(Input data Opens)

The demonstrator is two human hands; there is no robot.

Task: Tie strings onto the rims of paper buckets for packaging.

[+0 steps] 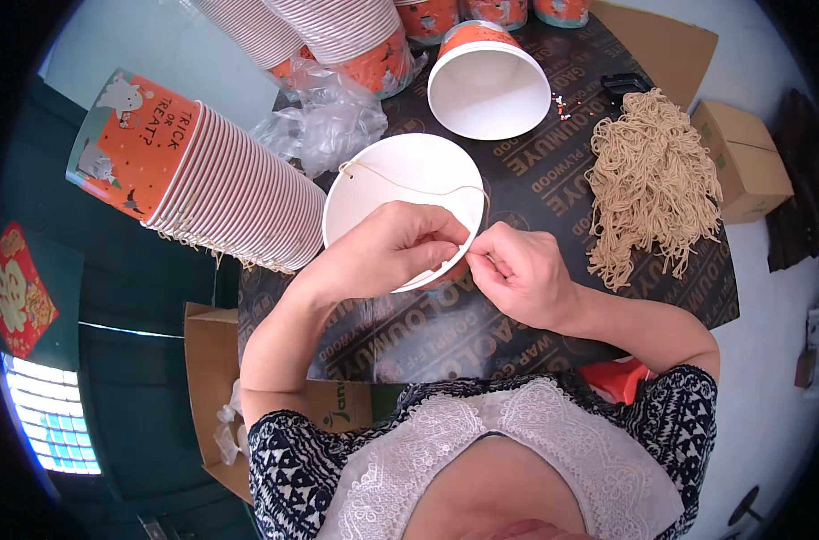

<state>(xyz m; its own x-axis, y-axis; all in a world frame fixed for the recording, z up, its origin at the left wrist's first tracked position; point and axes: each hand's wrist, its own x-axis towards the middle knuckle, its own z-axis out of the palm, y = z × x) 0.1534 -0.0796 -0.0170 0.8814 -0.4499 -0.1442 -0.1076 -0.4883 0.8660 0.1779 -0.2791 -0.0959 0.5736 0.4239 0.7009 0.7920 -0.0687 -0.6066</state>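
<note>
A white-lined paper bucket (360,202) rests tilted on the table in front of me, its mouth facing up toward me. A thin beige cord (409,188) is fixed at a hole in its far-left rim and crosses the mouth to the right side. My left hand (391,252) reaches inside, fingers bent and closed at the near-right rim, gripping the bucket wall. Just outside that rim my right hand (526,279) pinches the cord near the wall. The cord's tip is hidden by my fingers.
A long nested stack of orange bucket cups (238,189) lies at the left. Behind stand more stacks (364,54), plastic wrap (328,117) and another white-lined bucket (488,90). A pile of beige cords (652,184) covers the table's right side, near a black tool (624,84) and cardboard box (742,157).
</note>
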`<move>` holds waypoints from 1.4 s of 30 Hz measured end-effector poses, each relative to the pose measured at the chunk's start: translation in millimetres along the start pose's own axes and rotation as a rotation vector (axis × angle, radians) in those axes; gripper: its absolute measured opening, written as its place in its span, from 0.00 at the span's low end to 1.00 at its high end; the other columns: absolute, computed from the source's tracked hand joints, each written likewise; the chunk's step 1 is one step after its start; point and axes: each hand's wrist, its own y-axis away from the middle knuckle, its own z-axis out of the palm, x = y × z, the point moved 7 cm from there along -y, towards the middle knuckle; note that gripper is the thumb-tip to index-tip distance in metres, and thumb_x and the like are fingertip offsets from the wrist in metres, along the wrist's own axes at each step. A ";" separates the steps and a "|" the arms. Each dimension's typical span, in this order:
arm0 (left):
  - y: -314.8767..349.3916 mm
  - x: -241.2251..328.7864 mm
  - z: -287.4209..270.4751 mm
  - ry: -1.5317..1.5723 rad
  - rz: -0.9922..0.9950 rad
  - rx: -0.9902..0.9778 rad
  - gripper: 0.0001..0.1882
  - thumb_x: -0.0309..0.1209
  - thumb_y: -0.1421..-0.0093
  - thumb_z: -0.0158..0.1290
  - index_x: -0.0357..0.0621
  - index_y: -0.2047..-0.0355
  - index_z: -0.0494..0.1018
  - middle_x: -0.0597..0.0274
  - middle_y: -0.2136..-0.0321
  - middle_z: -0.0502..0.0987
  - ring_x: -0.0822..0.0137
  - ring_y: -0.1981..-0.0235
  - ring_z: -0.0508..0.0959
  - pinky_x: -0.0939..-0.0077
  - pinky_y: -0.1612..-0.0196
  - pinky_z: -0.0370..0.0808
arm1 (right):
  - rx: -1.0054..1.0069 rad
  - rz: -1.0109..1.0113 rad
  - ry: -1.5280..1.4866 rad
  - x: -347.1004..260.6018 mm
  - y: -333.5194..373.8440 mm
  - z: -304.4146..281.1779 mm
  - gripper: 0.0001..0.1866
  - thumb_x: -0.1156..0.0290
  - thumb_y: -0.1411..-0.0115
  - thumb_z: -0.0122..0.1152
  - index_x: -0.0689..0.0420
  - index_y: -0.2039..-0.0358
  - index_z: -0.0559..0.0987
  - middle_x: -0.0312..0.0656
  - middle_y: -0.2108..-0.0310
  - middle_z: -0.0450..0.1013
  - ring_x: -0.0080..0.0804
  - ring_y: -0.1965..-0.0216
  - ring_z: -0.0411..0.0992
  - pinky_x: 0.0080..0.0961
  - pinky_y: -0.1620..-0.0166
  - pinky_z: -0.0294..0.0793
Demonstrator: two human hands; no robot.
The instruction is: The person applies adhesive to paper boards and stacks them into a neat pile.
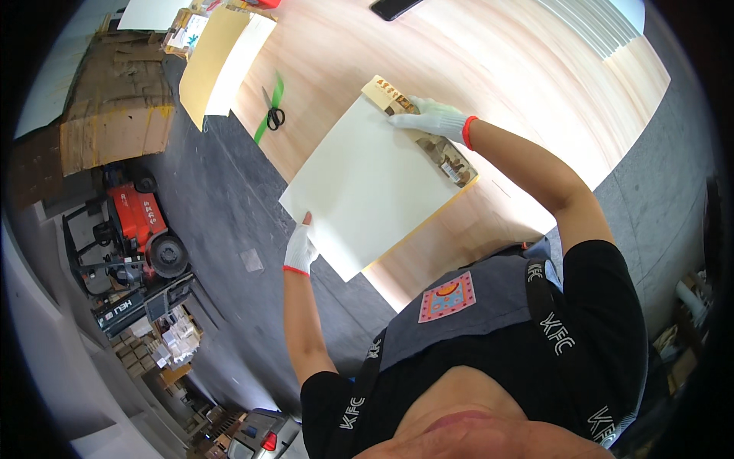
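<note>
A large white sheet [375,180] lies slanted in front of me, its lower left corner reaching past the table edge. A printed brown and yellow strip [451,162] runs along its far right side, and a thin yellow edge shows beneath the near side. My left hand [301,249], in a white glove with a red cuff, grips the left corner, thumb tip on top and fingers hidden underneath. On the opposite side my right hand [434,119], gloved the same way, closes over the strip. Its thumb presses onto the white face.
Scissors [275,118] and a green ribbon [277,90] lie at the table's left edge. Beyond are a stack of yellow and white sheets [222,61], a black phone [394,6] and stacked panels [592,24]. Left on the floor stand a cardboard box [115,138] and a red forklift [138,214].
</note>
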 end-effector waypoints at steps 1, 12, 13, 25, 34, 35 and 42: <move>-1.4 -1.5 -1.9 -0.011 0.005 0.023 0.25 0.42 0.27 0.45 0.39 0.37 0.64 0.54 0.42 0.73 0.56 0.42 0.74 0.60 0.39 0.73 | 0.025 0.002 0.018 -0.2 0.8 -0.6 0.51 0.27 0.51 0.57 0.55 0.37 0.70 0.49 0.48 0.76 0.43 0.46 0.75 0.36 0.45 0.73; -15.2 4.3 -2.8 -0.249 0.318 -0.042 0.27 0.41 0.26 0.44 0.30 0.38 0.63 0.51 0.46 0.75 0.61 0.50 0.78 0.67 0.46 0.76 | 0.097 -0.136 0.004 7.7 -13.6 10.2 0.40 0.31 0.46 0.58 0.54 0.47 0.79 0.44 0.57 0.80 0.37 0.56 0.79 0.34 0.49 0.75; -18.9 4.9 -6.5 -0.265 0.326 0.000 0.27 0.41 0.26 0.43 0.31 0.37 0.63 0.51 0.46 0.75 0.61 0.50 0.78 0.68 0.46 0.76 | 0.059 -0.141 -0.081 10.3 -15.4 14.9 0.40 0.31 0.47 0.60 0.52 0.47 0.79 0.43 0.55 0.80 0.36 0.55 0.79 0.33 0.48 0.75; 100.6 75.8 67.5 -1.184 0.791 1.042 0.51 0.45 0.39 0.59 0.41 0.27 0.42 0.42 0.29 0.49 0.47 0.29 0.54 0.56 0.31 0.59 | 0.031 -0.393 0.236 -45.7 66.6 -91.8 0.51 0.27 0.41 0.50 0.52 0.29 0.60 0.47 0.29 0.58 0.45 0.29 0.56 0.31 0.28 0.51; 125.9 23.8 417.3 -0.135 0.933 -0.291 0.31 0.38 0.26 0.44 0.45 0.28 0.50 0.60 0.31 0.58 0.64 0.34 0.62 0.66 0.34 0.60 | 0.811 -0.591 0.345 0.6 189.9 -524.3 0.36 0.36 0.38 0.54 0.49 0.39 0.76 0.44 0.39 0.72 0.45 0.37 0.67 0.34 0.34 0.62; 107.6 12.5 460.3 0.076 0.729 -0.440 0.30 0.40 0.26 0.44 0.45 0.28 0.51 0.60 0.31 0.58 0.65 0.35 0.62 0.65 0.34 0.61 | 0.871 -0.546 0.418 17.1 189.3 -579.9 0.36 0.35 0.38 0.53 0.49 0.40 0.77 0.44 0.40 0.73 0.46 0.39 0.69 0.35 0.35 0.64; 69.2 -24.1 736.6 0.071 0.224 -0.541 0.36 0.54 0.28 0.40 0.44 0.29 0.52 0.53 0.31 0.57 0.55 0.33 0.60 0.55 0.31 0.57 | 0.975 -0.147 0.329 191.3 157.7 -799.8 0.42 0.29 0.44 0.55 0.50 0.42 0.79 0.45 0.41 0.74 0.45 0.38 0.70 0.34 0.37 0.66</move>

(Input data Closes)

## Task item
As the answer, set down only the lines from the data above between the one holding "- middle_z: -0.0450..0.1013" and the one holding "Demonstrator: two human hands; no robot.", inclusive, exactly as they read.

## Exercise output
  - middle_z: -0.0450..0.1013
  - ring_x: -0.0080..0.0804
  - ring_y: -0.1965..-0.0216
  - ring_z: -0.0411..0.0992
  - pinky_x: 0.0080..0.0961
  - pinky_y: -0.1620..-0.0166
  - pinky_z: -0.0294..0.0793
Demonstrator: two human hands; no robot.

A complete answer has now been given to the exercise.